Hendra Tan, CEO of 6estates said that from his experience, there are 3 key things that he can summarize from his past experiences and what he has been doing in the past years to make AI mainstream.
First, for AI applications, he used to row up numbers of AI projects with the budget of more than $30 Million, starting from the business scenario. Every department try to apply AI. The second is the user itself. There are some thoughts that the accuracy of AI won't be 100% to provide the user. This kind of mindset needs to be changed. Third, They need to redesign the business process involving human + AI to achieve a certain objective. The terminology used by people right now is human in the loop.
In the end of his explanation, he said that if we don't manage the expectacions, it will become PoC again, and never end up in actual usage.
Lie Heng, Director of Synnex Metrodata Indonesia explained that coming from the industry perspective, they are dealing with a lot of companies as well, especially enterprises and medium-small businesses. They have seen the implementation of AI used. For example, chart programs and zoom meeting applications that are already mainstream enough to be used in industry, have image processing, video processing, and data analytics capability. In the last 2 years, there has been a lot of acceleration in the adoption of AI. For then, 52 companies all over the world have adopted AI to deal with this crisis situation.

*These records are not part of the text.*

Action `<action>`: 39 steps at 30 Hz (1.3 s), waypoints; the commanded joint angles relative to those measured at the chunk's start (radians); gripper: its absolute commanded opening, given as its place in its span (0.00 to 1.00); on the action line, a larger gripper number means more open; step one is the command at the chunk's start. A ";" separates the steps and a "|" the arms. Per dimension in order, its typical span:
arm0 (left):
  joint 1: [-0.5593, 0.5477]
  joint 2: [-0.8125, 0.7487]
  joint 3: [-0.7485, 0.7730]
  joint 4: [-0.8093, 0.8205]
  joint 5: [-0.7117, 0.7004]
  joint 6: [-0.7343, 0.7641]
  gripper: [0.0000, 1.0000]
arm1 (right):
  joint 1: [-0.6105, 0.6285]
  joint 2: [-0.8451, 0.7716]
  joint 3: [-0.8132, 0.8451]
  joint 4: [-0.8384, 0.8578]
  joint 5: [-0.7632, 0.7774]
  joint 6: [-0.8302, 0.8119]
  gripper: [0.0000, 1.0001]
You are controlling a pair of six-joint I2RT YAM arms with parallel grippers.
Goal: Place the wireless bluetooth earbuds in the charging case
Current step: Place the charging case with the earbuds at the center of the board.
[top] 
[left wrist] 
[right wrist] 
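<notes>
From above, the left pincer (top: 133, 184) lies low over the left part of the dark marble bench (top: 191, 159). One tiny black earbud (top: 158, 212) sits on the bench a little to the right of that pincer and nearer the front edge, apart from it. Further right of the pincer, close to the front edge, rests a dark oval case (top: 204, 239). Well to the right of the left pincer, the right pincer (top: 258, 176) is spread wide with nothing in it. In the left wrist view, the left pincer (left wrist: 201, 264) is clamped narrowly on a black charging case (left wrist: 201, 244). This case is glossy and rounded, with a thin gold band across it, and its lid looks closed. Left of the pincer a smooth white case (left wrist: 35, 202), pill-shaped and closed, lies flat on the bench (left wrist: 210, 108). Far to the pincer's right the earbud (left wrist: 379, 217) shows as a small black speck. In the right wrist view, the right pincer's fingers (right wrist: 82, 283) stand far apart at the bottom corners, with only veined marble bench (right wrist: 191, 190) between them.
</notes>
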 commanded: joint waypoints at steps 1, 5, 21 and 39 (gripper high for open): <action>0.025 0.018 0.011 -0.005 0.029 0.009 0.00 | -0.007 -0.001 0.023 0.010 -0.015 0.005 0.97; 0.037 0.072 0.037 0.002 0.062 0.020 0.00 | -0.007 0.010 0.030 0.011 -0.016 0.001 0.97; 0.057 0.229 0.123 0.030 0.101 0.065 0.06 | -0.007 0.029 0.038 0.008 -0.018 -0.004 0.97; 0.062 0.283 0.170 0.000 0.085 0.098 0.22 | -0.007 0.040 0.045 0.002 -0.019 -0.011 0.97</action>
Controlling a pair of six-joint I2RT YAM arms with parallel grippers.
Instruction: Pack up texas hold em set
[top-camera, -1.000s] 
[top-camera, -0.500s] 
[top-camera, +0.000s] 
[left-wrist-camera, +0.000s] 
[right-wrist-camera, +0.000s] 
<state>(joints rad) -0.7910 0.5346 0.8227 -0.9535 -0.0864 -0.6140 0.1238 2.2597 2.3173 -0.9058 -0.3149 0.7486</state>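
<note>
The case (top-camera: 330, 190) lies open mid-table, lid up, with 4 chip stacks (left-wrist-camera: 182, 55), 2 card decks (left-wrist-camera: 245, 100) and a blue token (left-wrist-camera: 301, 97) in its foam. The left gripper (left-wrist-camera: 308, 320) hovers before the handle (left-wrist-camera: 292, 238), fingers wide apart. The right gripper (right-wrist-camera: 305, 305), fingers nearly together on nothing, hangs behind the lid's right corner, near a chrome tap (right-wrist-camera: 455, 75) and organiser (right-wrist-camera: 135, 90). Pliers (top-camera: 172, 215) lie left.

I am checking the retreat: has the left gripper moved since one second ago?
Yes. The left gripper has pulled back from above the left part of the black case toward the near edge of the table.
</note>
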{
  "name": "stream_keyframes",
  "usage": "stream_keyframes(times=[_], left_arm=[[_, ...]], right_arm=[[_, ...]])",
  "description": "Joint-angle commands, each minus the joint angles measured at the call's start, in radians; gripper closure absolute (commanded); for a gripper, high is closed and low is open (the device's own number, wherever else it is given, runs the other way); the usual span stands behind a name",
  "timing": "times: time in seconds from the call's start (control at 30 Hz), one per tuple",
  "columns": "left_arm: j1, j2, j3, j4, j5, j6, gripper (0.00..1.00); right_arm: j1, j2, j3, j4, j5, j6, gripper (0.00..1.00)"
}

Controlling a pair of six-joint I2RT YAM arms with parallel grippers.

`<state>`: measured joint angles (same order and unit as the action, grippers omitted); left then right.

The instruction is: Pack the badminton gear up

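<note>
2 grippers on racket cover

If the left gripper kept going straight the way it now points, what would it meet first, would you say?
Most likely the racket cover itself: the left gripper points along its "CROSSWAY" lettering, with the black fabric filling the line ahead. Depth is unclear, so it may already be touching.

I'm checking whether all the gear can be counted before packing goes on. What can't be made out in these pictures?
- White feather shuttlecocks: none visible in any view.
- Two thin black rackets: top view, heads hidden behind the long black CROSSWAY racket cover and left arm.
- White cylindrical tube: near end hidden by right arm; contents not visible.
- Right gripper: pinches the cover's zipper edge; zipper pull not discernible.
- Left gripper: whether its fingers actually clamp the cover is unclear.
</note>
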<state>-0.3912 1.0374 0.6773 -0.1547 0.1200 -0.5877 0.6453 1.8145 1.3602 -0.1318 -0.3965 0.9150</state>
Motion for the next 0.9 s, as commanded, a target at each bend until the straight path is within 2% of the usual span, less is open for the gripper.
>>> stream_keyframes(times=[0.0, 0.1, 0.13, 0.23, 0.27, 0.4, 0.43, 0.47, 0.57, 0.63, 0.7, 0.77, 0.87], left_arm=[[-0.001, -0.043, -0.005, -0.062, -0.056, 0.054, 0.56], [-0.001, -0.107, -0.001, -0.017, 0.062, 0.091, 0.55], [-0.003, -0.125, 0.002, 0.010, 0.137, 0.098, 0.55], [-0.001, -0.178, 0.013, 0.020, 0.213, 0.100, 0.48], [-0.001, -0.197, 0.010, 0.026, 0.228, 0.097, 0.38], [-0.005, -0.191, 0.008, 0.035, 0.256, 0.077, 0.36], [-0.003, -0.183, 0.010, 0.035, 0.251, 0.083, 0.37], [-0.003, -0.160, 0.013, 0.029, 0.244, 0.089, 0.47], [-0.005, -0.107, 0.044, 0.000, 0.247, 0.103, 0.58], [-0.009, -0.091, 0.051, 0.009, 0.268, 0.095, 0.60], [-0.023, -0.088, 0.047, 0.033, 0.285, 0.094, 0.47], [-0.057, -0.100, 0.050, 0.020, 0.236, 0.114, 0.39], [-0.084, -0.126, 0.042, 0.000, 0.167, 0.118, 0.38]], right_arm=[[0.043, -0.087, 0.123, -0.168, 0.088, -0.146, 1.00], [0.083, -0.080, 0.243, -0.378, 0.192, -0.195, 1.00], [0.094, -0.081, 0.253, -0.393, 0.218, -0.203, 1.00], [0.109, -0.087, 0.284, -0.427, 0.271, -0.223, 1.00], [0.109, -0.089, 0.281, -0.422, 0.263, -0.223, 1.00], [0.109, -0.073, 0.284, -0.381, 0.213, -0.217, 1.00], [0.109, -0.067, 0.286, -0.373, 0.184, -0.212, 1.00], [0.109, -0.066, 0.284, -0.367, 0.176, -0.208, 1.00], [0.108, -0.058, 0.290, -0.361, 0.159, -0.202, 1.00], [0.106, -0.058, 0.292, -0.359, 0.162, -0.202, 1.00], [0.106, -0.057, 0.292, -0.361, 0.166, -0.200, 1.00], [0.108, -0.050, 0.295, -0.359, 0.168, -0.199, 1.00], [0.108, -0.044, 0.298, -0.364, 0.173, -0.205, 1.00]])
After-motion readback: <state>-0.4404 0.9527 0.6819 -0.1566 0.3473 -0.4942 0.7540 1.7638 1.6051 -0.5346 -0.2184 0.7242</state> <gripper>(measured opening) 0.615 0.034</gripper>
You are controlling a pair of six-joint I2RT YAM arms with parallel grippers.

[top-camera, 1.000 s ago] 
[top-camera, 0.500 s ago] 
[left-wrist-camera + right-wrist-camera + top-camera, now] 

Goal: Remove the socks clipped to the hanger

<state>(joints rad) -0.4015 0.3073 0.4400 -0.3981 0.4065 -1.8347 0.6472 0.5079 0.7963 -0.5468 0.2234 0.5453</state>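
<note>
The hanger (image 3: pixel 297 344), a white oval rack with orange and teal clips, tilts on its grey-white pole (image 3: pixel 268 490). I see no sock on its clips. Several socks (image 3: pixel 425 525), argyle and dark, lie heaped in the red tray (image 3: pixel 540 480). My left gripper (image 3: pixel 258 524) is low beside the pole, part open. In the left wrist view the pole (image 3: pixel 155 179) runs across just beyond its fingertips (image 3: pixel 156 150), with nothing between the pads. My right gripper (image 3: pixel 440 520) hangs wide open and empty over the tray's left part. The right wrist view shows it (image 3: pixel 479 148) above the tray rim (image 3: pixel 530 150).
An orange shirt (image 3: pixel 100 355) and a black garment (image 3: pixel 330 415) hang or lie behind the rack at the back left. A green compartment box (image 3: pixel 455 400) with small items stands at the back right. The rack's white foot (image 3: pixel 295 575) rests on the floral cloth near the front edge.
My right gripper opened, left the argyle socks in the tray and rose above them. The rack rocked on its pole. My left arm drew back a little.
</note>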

“Even in today’s event, many of the supporting companies like Prosa.ai, Konvergen.ai, and Catapa, that we have seen using AI. Seeing this status of AI, we can keep going ahead to accelerate it more than ever.” Stated Lie Heng in his explanation.
In the session, it was also explained that in the banking industry, we can see from the credit card fraud case. The bank has been monitoring the credit card company. They know just by seeing your regular charges, and you have it in a place that is not regular, it will get recognized. That type of AI has been running for quite some time.
In image and content recognition cases, YouTube, for years has been using image recognition to track uploaded videos that violated copyright.
In financial institutions, the use of chatbots is more common.
Now, bringing it to the mainstream, big players like Google and Amazon definitely have ingredients to build solutions. However, it is not that ready for smaller companies. That is why we need to build the ecosystem and partners first that will take those ingredients. If you have a model of license plate recognition, and you want to put it in your drive-thru restaurant so you can manage to know your regular customer when they come back and start to make their order earlier, you need to train those models, and it is different in every country. That is why it needs an ecosystem.